Quase 70 milhões de crianças vão morrer antes dos cinco anos até 2030, e outras 167 milhões viverão em pobreza extrema nesse ano, se a comunidade internacional não investir brevemente nas mais crianças pobres e vulneráveis, alerta a UNICEF.

Intitulado “Uma oportunidade para todas as crianças”, o relatório anual do Fundo das Nações Unidas para a Infância – UNICEF, divulgado esta segunda-feira, 04, revela que, embora o mundo tenha registado progressos na infância, essas melhorias não foram uniformes e as desigualdades marcam a vida de milhões de crianças.

“Quando olhamos para o mundo de hoje, somos confrontados com uma verdade desconfortável, mas inegável: As vidas de milhões de crianças são arruinadas pelo simples facto de terem nascido num determinado país, comunidade, género ou circunstância”, escreve o director-geral da organização, Anthony Lake, no prefácio do relatório.

Para este responsável, “agora é o momento de agir” porque, se o mundo não acelerar o ritmo de progresso, 69 milhões de crianças morrerão, maioritariamente de causas evitáveis, antes de completarem cinco anos, até 2030 - ano em que terminam os OBS (Objectivos de Desenvolvimento Sustentáveis), definidos no ano passado.

"Nesse mesmo ano, as crianças da África subsaariana terão 10 vezes mais probabilidade de morrer antes dos cinco anos do que as dos países ricos e nove em cada dez viverão em pobreza extrema naquela sub-região.

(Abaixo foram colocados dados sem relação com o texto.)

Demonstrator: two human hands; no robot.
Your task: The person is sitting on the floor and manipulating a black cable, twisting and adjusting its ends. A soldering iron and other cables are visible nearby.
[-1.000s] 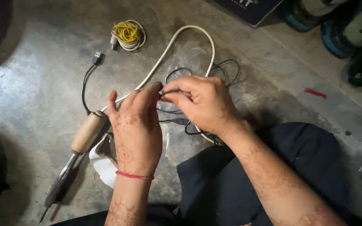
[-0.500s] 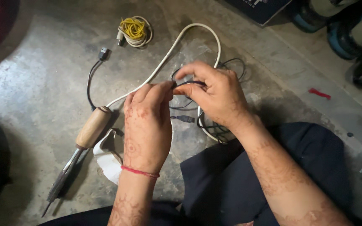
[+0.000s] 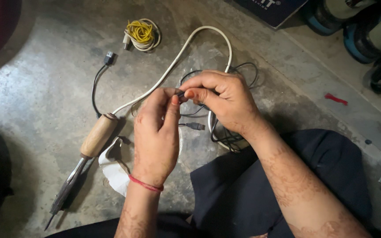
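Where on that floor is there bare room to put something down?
Bare concrete lies left of the soldering iron and the black cable, and on the right between the red scrap and the dark trouser leg. It is crowded in the middle, where both hands meet over the white cord and tangled black wires.

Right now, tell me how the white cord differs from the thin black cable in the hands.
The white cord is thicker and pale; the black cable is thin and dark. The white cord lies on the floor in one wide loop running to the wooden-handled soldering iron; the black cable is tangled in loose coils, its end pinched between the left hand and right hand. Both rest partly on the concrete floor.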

Se nada for feito, mais de 60 milhões de crianças em idade escolar estarão fora da escola e cerca de 750 milhões de mulheres terão sido casadas na infância”, alertou Anthony Lake.

O director-geral da UNICEF sublinha que o futuro não tem de ser tão sombrio e lembra que muitos dos constrangimentos que impedem o mundo de ajudar estas crianças não são técnicos. “São uma questão de compromisso político. São uma questão de recursos. E são uma questão de vontade colectiva”, atestou.

O relatório revela ainda, que investir nas crianças mais vulneráveis pode produzir benefícios imediatos e a longo prazo, tanto para esta camada como para toda a sociedade.

Segundo o documento, cada ano adicional de escolaridade que uma criança frequenta traduz-se por um aumento de cerca de 10% dos rendimentos que aufere na idade adulta e por cada ano adicional de escolaridade que os jovens de um país completam, as taxas de pobreza diminuem cerca de 9%. “Mais do que nunca, devemos reconhecer que o desenvolvimento só é sustentável se puder ser continuado – sustentado – pelas gerações futuras”, escreveu Anthony Lake.

“Quando ajudamos um menino a ter acesso aos medicamentos e nutrição de que precisa para crescer saudável e forte, não só aumentamos as suas hipóteses na vida, como reduzimos os custos sociais e económicos associados à doença e à fraca produtividade”, exemplifica.